Who Actually Sells the Law Firm?

Mid-market law firms in response to questions from The Lawyer are saying they would like to consider seriously an IPO or taking in external investment. This is all part of the post-Clementi maneuvering that is taking place as the Legal Services Bill travels its slow journey through parliament. I've indicated some of the potential pitfalls before.

While I believe the legal profession should be relieved of many restrictive practices and be given the freedom to organize itself how it likes, I do not believe lawyers are a knowledgeable group when it comes to making these kinds of decisions. Fundamentally, they are naive: they are not great business people, not when it comes to themselves.

If the Legal Services Act is like a Big Bang, lawyers will not have the technical savvy to compete with the private equity funds and banks. All the stockbrockers and jobbers in the City of London were eaten up after Big Bang.

Although lawyers engage in business and play an enormously constructive role, this does not mean they are perceptive analysts of their own situations.

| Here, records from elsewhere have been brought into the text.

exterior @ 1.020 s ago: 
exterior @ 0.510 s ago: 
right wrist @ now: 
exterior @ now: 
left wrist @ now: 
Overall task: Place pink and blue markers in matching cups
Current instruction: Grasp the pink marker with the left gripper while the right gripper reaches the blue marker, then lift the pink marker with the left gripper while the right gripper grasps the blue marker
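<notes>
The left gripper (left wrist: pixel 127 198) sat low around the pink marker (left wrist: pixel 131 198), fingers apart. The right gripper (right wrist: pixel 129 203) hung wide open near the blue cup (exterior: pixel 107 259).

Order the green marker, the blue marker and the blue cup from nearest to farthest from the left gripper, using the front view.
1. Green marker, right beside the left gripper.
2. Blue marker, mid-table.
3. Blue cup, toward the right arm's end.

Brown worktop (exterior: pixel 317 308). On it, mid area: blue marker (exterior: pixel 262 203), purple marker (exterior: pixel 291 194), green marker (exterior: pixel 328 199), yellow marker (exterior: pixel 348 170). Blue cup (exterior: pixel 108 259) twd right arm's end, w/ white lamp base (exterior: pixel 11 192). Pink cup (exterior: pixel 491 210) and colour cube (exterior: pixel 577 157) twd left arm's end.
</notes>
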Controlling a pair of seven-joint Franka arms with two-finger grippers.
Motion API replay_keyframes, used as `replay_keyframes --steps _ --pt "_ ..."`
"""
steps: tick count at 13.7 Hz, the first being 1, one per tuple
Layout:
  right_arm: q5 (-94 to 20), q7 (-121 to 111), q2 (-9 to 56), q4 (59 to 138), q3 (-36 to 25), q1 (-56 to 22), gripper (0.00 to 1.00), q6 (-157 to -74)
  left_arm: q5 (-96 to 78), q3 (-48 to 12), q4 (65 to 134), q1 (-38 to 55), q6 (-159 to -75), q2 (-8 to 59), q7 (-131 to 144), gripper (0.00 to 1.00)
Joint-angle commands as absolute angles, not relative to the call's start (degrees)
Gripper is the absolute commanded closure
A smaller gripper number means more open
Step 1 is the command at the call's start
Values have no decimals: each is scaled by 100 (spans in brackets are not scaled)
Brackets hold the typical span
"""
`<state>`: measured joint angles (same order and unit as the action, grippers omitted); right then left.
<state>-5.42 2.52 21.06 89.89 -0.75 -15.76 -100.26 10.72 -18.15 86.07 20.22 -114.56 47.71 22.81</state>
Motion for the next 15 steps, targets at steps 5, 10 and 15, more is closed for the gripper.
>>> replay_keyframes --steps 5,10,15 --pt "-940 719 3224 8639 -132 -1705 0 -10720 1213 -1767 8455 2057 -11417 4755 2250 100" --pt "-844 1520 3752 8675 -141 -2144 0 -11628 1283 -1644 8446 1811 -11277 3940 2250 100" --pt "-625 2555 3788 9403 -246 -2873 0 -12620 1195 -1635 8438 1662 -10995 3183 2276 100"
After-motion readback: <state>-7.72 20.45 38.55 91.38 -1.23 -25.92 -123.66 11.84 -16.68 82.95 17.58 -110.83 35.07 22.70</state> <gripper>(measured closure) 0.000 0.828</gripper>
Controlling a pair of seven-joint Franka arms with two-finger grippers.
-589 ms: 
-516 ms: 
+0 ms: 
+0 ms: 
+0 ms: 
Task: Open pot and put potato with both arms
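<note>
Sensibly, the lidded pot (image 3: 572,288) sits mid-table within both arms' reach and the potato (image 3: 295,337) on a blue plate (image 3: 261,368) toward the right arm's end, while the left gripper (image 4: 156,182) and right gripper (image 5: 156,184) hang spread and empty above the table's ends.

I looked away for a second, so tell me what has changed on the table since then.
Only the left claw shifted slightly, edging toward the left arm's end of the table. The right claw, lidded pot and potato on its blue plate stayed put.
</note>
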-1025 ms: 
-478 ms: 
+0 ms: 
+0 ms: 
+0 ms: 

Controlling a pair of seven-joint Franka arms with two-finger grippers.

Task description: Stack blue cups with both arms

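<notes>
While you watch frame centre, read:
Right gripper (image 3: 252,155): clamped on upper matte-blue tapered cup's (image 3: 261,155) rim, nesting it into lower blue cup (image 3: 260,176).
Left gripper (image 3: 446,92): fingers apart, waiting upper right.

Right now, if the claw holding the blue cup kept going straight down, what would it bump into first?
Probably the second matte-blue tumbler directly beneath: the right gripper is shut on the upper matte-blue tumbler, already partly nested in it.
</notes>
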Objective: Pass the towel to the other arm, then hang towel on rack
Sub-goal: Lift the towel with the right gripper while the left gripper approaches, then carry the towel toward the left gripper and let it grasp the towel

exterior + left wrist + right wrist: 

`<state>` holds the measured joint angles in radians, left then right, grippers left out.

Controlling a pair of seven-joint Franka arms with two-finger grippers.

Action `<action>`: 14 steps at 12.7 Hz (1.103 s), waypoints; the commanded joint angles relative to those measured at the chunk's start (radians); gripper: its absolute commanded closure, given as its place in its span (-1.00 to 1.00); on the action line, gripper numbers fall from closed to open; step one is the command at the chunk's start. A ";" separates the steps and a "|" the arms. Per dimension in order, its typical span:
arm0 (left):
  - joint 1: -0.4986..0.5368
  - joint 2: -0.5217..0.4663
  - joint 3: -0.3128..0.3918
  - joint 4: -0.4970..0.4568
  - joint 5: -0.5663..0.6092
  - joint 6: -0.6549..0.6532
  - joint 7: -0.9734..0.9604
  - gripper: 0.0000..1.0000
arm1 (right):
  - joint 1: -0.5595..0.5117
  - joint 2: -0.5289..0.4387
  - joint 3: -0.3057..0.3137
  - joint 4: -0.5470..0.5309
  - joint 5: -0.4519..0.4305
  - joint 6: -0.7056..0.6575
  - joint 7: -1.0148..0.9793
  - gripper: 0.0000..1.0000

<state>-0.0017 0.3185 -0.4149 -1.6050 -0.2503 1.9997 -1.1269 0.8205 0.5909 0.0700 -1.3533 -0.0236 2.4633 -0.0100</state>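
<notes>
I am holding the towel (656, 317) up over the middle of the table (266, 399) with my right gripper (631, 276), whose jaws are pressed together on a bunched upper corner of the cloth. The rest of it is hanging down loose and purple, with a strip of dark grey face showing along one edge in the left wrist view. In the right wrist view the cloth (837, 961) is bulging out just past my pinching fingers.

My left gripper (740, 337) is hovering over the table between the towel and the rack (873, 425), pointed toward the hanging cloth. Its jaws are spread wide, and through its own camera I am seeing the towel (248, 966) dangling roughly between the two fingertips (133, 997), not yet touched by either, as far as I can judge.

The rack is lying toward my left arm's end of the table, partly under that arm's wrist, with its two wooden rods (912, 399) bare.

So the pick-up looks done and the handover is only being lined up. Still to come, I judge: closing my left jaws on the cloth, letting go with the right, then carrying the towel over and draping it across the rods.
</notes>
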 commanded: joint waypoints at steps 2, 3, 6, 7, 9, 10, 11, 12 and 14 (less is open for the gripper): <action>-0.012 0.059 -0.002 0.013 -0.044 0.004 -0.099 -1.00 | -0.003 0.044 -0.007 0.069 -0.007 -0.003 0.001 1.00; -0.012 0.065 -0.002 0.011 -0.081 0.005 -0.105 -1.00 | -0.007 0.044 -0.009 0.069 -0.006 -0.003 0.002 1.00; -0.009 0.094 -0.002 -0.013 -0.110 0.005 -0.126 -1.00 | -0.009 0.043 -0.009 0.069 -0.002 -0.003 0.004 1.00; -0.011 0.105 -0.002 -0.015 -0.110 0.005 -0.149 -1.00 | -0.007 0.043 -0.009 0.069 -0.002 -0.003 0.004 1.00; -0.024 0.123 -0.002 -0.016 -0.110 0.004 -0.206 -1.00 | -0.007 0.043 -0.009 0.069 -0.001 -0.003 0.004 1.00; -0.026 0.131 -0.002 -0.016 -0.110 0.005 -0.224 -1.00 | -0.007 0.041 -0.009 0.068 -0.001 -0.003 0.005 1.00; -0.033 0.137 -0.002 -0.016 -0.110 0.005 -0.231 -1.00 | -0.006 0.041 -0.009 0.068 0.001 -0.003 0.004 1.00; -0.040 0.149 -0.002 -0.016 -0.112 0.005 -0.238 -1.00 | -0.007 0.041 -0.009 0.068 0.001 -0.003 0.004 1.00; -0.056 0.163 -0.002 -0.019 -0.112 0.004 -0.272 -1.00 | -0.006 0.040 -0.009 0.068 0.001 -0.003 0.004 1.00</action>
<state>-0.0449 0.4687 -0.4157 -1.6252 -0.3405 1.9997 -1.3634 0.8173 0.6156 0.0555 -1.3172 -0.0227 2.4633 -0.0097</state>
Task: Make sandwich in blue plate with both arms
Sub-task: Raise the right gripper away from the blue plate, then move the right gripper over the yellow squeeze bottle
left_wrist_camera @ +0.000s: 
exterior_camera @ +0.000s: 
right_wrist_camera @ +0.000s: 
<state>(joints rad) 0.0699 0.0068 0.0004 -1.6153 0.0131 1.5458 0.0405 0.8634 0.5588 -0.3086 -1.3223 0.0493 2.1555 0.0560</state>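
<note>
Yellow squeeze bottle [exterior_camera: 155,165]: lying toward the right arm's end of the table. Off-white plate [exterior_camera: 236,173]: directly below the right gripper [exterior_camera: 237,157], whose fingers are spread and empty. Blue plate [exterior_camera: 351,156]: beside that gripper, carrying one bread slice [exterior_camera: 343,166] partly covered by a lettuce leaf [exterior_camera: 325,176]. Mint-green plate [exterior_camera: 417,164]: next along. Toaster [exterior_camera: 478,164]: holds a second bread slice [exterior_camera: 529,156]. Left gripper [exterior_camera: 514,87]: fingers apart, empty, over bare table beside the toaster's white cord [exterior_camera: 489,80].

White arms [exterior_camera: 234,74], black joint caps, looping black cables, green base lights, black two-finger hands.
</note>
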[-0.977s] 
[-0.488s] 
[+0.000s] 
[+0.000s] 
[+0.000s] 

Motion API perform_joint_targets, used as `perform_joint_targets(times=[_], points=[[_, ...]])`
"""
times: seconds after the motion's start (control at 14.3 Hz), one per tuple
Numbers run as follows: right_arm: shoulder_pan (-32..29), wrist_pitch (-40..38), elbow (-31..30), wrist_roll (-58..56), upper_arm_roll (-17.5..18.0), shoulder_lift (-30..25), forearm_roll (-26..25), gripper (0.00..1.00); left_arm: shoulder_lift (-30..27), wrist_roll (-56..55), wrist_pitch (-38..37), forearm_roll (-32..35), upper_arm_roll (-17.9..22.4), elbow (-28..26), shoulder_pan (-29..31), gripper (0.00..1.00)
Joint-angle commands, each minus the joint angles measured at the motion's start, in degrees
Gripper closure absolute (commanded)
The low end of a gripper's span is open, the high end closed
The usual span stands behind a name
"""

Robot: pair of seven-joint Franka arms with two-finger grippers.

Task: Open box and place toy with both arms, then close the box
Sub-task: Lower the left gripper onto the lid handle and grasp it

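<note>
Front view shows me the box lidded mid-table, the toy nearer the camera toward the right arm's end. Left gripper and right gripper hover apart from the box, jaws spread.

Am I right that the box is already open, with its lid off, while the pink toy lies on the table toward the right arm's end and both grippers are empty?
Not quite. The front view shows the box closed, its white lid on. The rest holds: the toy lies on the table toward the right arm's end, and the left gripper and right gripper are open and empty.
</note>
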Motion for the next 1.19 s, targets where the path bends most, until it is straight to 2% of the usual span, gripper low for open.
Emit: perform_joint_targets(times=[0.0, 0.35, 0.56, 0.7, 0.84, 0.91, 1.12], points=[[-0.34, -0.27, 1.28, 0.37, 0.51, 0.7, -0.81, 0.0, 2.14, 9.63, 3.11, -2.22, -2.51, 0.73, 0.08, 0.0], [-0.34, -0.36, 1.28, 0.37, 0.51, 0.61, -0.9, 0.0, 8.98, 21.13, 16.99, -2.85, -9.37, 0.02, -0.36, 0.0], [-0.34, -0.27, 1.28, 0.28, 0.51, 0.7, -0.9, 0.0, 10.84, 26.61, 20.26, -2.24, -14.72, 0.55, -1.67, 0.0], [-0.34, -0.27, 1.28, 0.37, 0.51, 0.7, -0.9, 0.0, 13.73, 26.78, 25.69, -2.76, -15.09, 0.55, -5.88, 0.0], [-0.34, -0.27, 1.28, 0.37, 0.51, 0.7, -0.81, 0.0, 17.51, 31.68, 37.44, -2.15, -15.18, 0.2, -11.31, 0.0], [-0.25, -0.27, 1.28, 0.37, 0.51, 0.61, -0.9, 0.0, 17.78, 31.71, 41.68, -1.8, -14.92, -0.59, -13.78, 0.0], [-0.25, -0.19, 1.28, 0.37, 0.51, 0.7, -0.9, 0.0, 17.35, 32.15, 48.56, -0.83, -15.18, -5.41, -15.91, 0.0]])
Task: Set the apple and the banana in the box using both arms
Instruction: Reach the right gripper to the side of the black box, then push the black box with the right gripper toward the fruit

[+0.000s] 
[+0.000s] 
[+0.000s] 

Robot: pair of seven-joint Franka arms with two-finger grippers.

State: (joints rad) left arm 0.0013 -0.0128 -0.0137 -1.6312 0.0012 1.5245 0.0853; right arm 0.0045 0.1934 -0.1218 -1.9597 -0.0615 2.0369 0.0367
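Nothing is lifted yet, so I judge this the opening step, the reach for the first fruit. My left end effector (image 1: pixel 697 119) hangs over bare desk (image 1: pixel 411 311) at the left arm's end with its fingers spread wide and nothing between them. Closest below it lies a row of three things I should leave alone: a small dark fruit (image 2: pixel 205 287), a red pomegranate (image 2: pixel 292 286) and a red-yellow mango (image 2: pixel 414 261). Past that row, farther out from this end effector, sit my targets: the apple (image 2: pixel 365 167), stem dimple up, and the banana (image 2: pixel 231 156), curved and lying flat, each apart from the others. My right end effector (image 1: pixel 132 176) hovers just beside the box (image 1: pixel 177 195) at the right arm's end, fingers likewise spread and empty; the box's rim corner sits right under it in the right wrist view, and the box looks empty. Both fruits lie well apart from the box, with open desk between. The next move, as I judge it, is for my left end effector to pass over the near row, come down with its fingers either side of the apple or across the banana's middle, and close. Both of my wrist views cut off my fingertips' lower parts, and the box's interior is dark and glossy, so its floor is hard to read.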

Lawyers are essentially technical underlabourers for financial institutions. Undoubtedly good, but they are not the leaders in transactions.

Here then is a possible scenario for the post-Clementi age. Everyone is excited about investors. Law firms are being courted assiduously. Within these firms--and this is mostly the mid-market ones--the senior partner (often a founder) will be sitting with his chief financial officer (probably an accountant), and one or two other senior lawyers. They will be planning their exit strategy, just like good private equity funds. They will have worked for a goodly number of years and comes the payoff. The crucial question is: how much of the equity can they sell off without causing a revolution in the partner-ranks?

Let us assume they work a wonder of spin and convince their partners that this is the yellow brick road for the firm. And let us assume that they decide to sell off 25% of the equity. Once the deal is clinched and the shares of the sale have been distributed, why would those senior guys stay around?

They won't. They will leave because there is nothing in it for them any more. It will be up to the remainder to knuckle under a different, and potentially harsher regime (remember how the unions have been complaining about private equity) with less of the pie than they used to have.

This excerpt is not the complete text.